עִצְּבוֹנֵ֣ךְ וְהֵֽרֹנֵ֔ךְ

בְּעֶ֖צֶב תֵּֽלְדִ֣י בָנִ֑ים

וְאֶל־אִישֵׁךְ֙ תְּשׁ֣וּקָתֵ֔ךְ

וְה֖וּא יִמְשׇׁל־בָּֽךְ׃

And to the woman [God] said,

I will greatly expand
Your toil—and your pregnancies;
In hardship shall you bear children.
Yet your urge shall be for your husband,
And his will shall prevail over yours.”

(The above rendering comes from the RJPS translation, an adaptation of the NJPS translation. Before accounting for this rendering, I will analyze the plain sense of the Hebrew text.)


God’s pronouncement of the consequences for the first woman surely would have been understood by the text’s ancient audience as a message with regard to overall gender roles and expectations—and therefore it fell under the purview of the RJPS project.

In the first half of this verse, the rendering follows the longstanding interpretation by Prof. Carol Meyers. She has cogently argued that what the audience would have assumed to be at issue here are the long hours required for subsistence farmers to eke out a living, and the challenges that typically accompany a woman’s becoming a mother. See further her 2013 book Rediscovering Eve.

Regarding the verse’s last stich, its trailing position in the pronouncement has the quality of an afterthought, which suggests that the husband’s control over his wife is intended to have a narrow application. That is, the intended scope appears to be circumscribed by the immediately preceding co-text. Along those lines, Prof. Meyers (pers. comm.) holds that the implied topic is childbearing: a wife is expected to be willing to get pregnant even in the face of her possible reluctance to do so. Similarly, Tamara Eskenazi has offered that the phrase applies somewhat more broadly to “situations in which desire is at work” (The Torah: A Women’s Commentary, 2008).


As for rendering into English, the NJPS ‘I will greatly increase your pangs in childbearing; / in pain you shall bring forth children’ is unduly punitive; it focuses on physical pain and suffering. The new rendering puts the focus on extreme effort.

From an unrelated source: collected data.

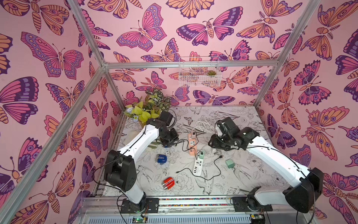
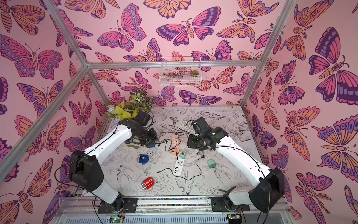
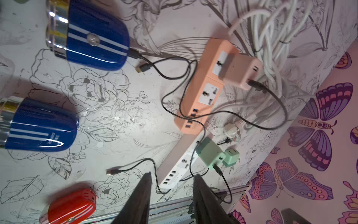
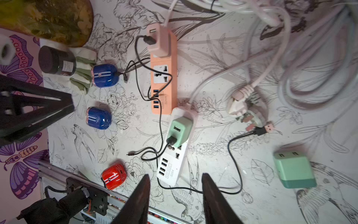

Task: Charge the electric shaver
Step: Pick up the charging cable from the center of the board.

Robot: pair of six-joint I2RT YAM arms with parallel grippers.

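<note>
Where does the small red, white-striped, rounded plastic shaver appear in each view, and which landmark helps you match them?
In a top view: the red striped shaver lies near the front metal rail.
In a top view: the shaver sits likewise.
Left wrist: the shaver lies beside that rail.
Right wrist: the shaver lies beside that rail, near the strip's USB end.
Shared landmark: white rectangular power strip.

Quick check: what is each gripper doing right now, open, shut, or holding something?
Left gripper: open, holding nothing.
Right gripper: open, holding nothing.
</note>
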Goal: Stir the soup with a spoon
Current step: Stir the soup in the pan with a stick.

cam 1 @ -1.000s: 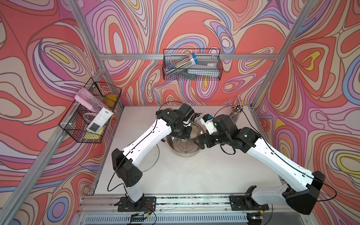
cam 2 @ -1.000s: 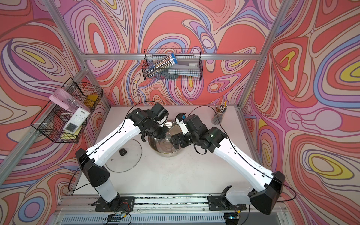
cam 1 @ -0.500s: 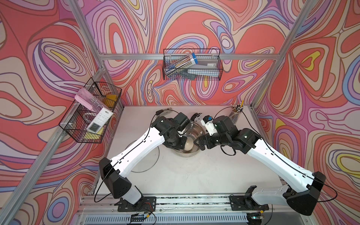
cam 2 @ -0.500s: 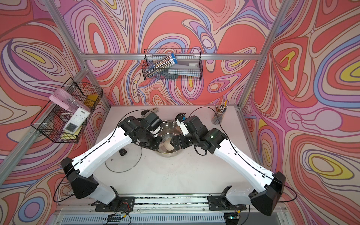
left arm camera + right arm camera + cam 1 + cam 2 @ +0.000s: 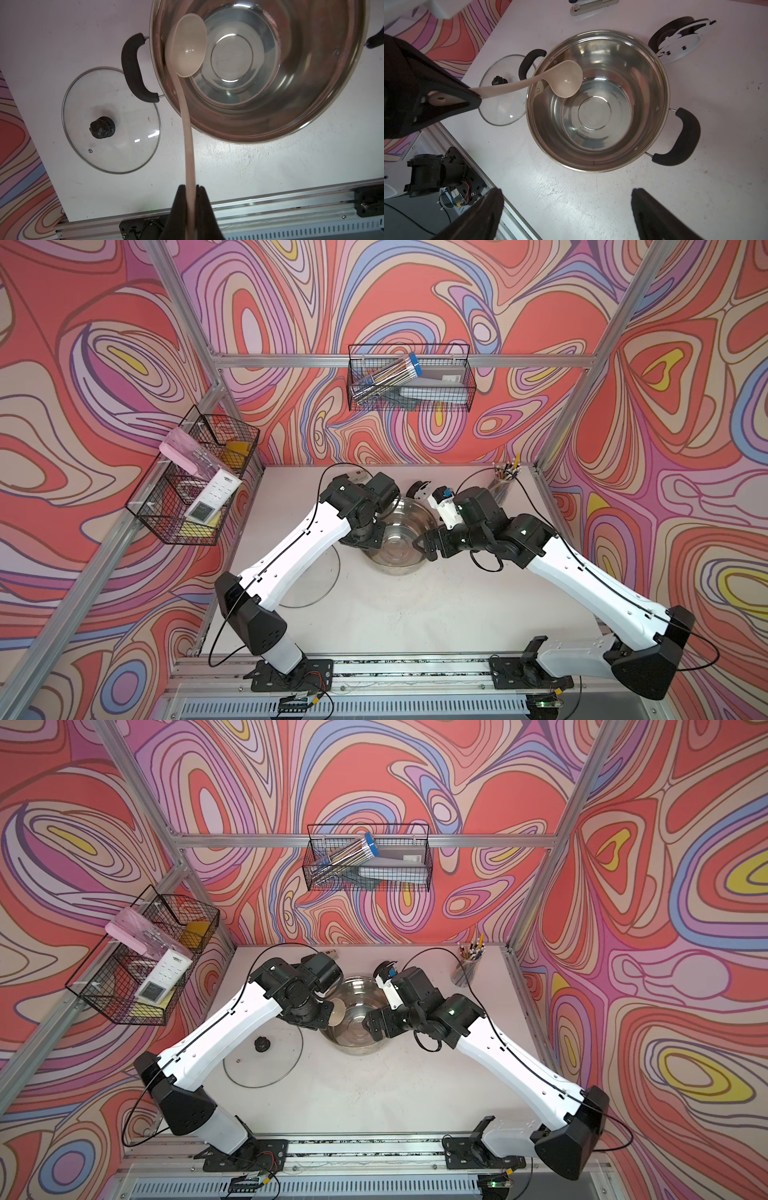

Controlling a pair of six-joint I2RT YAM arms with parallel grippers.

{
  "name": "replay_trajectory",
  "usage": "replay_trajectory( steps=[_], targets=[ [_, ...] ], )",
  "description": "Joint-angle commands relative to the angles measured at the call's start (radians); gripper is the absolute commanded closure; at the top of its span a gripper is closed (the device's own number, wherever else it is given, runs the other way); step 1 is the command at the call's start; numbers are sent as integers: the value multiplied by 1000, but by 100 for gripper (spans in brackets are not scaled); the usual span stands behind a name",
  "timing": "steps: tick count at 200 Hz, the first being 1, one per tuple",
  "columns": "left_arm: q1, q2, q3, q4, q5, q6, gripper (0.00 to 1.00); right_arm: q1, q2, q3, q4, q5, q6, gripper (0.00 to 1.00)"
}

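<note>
left gripper (image 5: 190,187) pinching spoon (image 5: 187,47), wrist views only

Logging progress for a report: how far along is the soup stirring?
Done: the glass lid lies on the table beside the pot, and the left gripper is shut on the spoon handle. In hand: the spoon's bowl hangs inside the pot near its wall, seemingly above the clear liquid. Left: lowering it and stirring. The right gripper is open, empty.

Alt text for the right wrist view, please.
The left gripper holds the cream spoon by its handle, bowl just inside the steel pot. A glass lid lies beside the pot; the right gripper is open.
</note>
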Motion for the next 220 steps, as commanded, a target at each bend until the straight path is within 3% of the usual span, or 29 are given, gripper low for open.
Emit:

And at end of the verse, the NJPS ‘he shall rule over you’ has the serious disadvantage of connoting an unbounded domination that might well be arbitrary and capricious—and without regard to the woman’s will. Each of those aspects is at odds with the implications discussed above. The new rendering remains vague about the scope of control, yet seems less sinister.